A pochi metri dal Faro del Gianicolo, ormai secca e disadorna, si erge, guardando dall’alto sulla sinistra, una quercia. La targa sotto l’albero, posta dal Comune di Roma nel 1898, recita: “All’ombra di questa quercia Torquato Tasso vicino ai sospirati allori e alla morte ripensava silenzioso le miserie sue tutte”.
Ospite del vicino convento di Sant’Onofrio, Tasso passò i suoi ultimi giorni di vita su questo colle a passeggiare, a riflettere e a scrivere lettere proprio sotto la quercia che, nel 1595, era sicuramente rigogliosa. La sua vita fu un susseguirsi di delusioni: non fu mai convinto della pubblicazione della sua opera più famosa, il poema epico Gerusalemme liberata, avvenuta senza il suo consenso, fatto che lo portò a continue polemiche con l’Inquisizione e con l’allora neonata Accademia della Crusca.

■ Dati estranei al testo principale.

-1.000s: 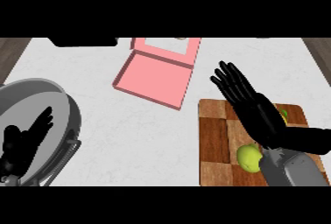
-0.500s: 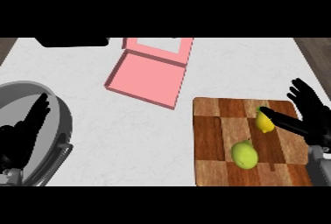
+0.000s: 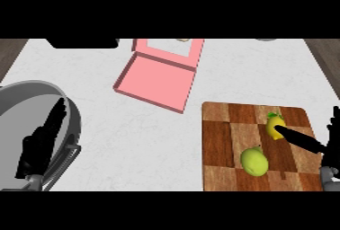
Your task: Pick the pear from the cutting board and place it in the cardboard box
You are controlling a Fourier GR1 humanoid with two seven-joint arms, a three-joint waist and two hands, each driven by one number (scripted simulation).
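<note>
You saw the green pear [image 3: 254, 161] and a yellow lemon [image 3: 274, 126] on the wooden cutting board [image 3: 219, 139]. Your right hand [image 3: 306, 143] lay at the board's right edge, one of its fingers touching the lemon. The pink box [image 3: 156, 83] sat open behind.

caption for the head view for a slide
Right hand open beside lemon, pear on board.

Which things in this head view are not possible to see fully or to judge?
- Right hand: mostly cut off by the right edge; only some fingers show.
- Yellow fruit: partly covered by a finger; contact unclear.
- Pink box: its far flap is cut by the top band.
- Pan: partly hidden by the left hand.
</note>
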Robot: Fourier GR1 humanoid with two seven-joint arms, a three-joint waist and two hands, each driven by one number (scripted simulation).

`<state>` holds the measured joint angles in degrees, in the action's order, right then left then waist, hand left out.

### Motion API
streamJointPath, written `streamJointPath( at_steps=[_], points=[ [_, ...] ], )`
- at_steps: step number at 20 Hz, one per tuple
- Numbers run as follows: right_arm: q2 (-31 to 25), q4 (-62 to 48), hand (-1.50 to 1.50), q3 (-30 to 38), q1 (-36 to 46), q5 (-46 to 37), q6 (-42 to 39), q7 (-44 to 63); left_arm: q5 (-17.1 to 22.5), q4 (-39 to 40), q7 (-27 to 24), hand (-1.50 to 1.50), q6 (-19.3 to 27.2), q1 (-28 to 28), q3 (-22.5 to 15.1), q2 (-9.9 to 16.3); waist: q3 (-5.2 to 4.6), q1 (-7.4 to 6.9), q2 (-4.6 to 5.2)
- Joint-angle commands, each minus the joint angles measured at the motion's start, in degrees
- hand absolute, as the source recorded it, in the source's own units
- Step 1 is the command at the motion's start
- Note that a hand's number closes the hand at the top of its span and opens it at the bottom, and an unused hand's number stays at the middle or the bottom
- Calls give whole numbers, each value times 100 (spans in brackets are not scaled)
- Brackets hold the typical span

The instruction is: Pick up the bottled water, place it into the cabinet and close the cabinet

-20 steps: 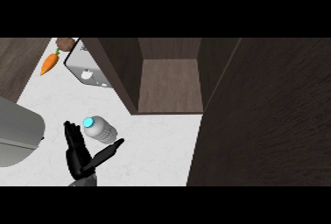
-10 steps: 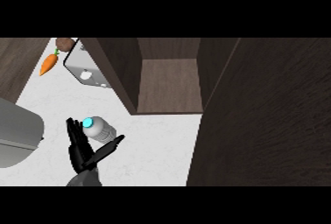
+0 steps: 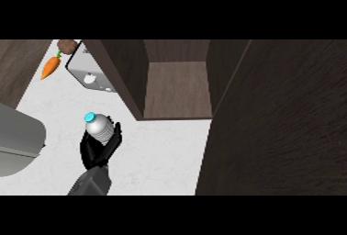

Giunto a Roma nella speranza di essere incoronato con l’alloro poetico, come avvenne per Petrarca nel 1341, non ebbe la forza di attendere questo onore e morì nel convento di Sant’Onofrio, dove è sepolto. Proprio all’ombra della quercia egli scrisse: “Perch’io mi sento al fine de la mia vita […]. Non è più tempo ch’io parli de la mia ostinata fortuna, per non dire de l’ingratitudine del mondo”.